How much is IFC’s contribution in developing SMEs in India?

IFC is not financing SMEs directly. In each case, we are working through local partners. If we provide financing, we provide it to local financial institutions. But in India, we are focusing more on instruments like the toolkit, which is to provide advice. In India, the local financial institutions are strong and do not need IFC financing. So, we are providing help in the area as advisers.

Advisory role: Laurence Carter, director, small and medium enterprise department, IFC .

What is an SME toolkit?

The SME toolkit is a set of tools and techniques available on the Internet for free, which helps SMEs manage their cash flow, prepare feasibility studies, etc. These are general tools that have been customized for India by our partner ICICI Bank Ltd here in India. It’s a set of tools to make life easier for owners of small businesses, who generally have very little time for such things.

What’s your exposure to India?

I don’t know how much our current exposure is, but we expect to increase the private investment in infrastructure significantly. In our last fiscal year ended June 2007, IFC’s total financing in India was more than $1 billion. This year, I think we are targeting about $2.5 billion.

Will the subprime crisis impact India’s SMEs?

I doubt it. At least, not directly. I think the bigger risk is if the subprime crisis boils down to recession in major markets such as in the US. This will affect India, but I don’t think India is much exposed to subprime lendings. But there is somewhat of a risk as we see big global imbalances at the moment. We have a very high oil price and it is impossible to completely insulate yourself from this. India is part of the global market. It benefits from the global market, but there are some risks involved, too.
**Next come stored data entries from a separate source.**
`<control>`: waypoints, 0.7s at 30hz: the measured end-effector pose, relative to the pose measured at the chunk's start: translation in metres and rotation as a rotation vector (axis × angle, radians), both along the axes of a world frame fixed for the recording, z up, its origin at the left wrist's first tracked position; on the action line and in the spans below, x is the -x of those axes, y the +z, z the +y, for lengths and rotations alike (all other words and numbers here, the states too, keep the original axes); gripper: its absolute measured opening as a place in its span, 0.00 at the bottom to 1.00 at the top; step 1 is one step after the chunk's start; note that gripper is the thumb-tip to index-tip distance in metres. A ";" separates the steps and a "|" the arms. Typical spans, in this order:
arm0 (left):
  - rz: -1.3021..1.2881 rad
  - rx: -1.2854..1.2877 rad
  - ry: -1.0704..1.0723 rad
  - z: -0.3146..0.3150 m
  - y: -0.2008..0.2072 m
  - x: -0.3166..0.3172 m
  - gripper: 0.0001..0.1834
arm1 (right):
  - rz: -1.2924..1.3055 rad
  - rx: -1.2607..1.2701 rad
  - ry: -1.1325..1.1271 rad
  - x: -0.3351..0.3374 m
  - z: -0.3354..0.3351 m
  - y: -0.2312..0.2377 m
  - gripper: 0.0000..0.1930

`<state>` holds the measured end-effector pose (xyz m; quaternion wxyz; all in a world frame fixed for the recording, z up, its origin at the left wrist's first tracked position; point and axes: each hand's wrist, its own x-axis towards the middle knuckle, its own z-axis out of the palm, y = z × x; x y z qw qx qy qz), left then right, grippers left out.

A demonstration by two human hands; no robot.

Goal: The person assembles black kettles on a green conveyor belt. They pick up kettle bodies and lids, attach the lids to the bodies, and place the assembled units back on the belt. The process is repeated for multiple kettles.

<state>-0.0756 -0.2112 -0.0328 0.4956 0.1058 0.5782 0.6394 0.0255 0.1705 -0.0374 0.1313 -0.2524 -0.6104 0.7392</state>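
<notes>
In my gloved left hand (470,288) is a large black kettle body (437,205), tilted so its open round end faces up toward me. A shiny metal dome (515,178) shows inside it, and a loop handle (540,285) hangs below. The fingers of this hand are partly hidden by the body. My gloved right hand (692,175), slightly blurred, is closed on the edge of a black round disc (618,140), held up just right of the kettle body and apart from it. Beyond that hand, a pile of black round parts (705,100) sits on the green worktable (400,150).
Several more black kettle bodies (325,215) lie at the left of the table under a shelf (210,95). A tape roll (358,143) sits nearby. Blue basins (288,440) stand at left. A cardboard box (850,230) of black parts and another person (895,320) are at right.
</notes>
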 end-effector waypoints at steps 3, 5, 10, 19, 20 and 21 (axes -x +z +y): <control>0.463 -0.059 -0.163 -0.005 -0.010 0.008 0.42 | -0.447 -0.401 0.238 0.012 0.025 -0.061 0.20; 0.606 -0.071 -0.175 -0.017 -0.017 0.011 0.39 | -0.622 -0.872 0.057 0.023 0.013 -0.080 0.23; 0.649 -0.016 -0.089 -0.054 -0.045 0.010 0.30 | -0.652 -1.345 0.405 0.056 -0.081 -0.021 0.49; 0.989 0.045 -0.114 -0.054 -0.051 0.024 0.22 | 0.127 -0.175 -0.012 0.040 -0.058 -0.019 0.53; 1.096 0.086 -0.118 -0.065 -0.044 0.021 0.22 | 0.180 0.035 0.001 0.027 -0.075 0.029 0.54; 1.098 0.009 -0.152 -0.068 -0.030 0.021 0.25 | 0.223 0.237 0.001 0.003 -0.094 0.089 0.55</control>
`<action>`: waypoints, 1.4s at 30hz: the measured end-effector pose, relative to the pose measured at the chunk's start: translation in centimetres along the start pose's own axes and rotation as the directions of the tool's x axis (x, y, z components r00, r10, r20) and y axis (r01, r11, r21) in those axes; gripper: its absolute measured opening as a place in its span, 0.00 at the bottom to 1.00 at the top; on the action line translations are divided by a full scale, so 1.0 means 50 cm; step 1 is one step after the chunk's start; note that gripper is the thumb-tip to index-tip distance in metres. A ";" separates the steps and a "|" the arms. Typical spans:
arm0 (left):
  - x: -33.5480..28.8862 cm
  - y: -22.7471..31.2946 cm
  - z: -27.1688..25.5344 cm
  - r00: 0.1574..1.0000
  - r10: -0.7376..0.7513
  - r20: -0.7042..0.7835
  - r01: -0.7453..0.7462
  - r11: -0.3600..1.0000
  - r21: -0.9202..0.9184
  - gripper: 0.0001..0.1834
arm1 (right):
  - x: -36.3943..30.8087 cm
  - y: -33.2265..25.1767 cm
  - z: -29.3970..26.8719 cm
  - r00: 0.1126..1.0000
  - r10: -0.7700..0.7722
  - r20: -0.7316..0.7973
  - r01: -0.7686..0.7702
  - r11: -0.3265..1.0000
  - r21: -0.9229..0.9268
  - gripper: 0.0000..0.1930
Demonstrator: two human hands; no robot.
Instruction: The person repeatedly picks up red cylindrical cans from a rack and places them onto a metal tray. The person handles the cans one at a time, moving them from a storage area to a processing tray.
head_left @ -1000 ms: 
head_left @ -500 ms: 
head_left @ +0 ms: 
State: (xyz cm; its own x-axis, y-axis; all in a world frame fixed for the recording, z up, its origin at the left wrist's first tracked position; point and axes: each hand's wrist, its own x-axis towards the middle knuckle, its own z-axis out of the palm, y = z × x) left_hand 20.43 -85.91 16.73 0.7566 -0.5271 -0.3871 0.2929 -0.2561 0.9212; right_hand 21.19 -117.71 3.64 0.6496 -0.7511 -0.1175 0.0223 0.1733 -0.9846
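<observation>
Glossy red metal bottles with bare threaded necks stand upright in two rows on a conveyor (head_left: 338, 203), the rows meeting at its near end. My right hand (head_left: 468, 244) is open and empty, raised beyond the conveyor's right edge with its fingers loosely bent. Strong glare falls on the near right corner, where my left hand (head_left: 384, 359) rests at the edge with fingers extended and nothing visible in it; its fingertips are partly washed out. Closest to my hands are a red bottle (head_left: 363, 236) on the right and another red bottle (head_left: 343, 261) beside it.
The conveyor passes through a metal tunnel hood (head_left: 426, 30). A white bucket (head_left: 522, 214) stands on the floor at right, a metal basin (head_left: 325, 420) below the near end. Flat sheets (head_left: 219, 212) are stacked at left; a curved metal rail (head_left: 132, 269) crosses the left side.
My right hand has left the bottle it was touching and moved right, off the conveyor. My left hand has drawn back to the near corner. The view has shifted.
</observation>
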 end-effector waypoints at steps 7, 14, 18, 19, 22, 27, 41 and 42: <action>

I would say the short-time risk to India is relatively low.

All banks and financial institutions are aggressive in targeting SMEs in India. In the process, the volume and value of their distressed assets is rising. How you think we should strike a balance?

I think that in the end, it’s up to each bank to develop its own scoring system. In a sense, it’s good that banks are competing for the space. That would be good for SMEs and yes, it is an area where there is some problem in terms of sharing information.

Yes, individual banks will face (the issue of) NPAs (non-performing assets)... But I think that’s how people test the scoring models. The main thing with (lending to) SMEs is that they (banks) have to keep the transaction cost down. From our past studies, we have concluded that this market is relatively young. No one method applies for different SMEs and it needs tailoring for different markets. Some people have lost money in the past. But banks are aggressively going after this sector and making money. It is possible to make money on SMEs.

You must have experimented with different models in different countries to check NPAs. Which one works best?

No model here. In the end, it’s risk and reward. I don’t think one needs to interfere with regulatory solutions. We should let competition take care of this. Also, I would like to add that subsidized financing by the government does not serve the SME cause, as it tends to serve a small group that has access to that financing. So, it becomes difficult for others left outside the circle.

So, what is the ideal way of tackling this sector?

A successful environment should have much more than financing. The government always tends to think: “Ah, we need more financing for SMEs." Our experience tells something different. It is important to improve the whole business environment for SMEs. This means simplifying the process of entry, registration, licensing norms, and so on, so that SMEs are not subjected to different tax authorities, or to different inspectors. Once we simplify the tax system, SMEs won’t have to spend 20 days a year filing their returns. Once the forms are put up online, SMEs won’t have to go and pay a bribe to someone. These things are more important than just financing because all SMEs do not need direct financial help. My advice would be to concentrate on the business environment. It’s not just about money.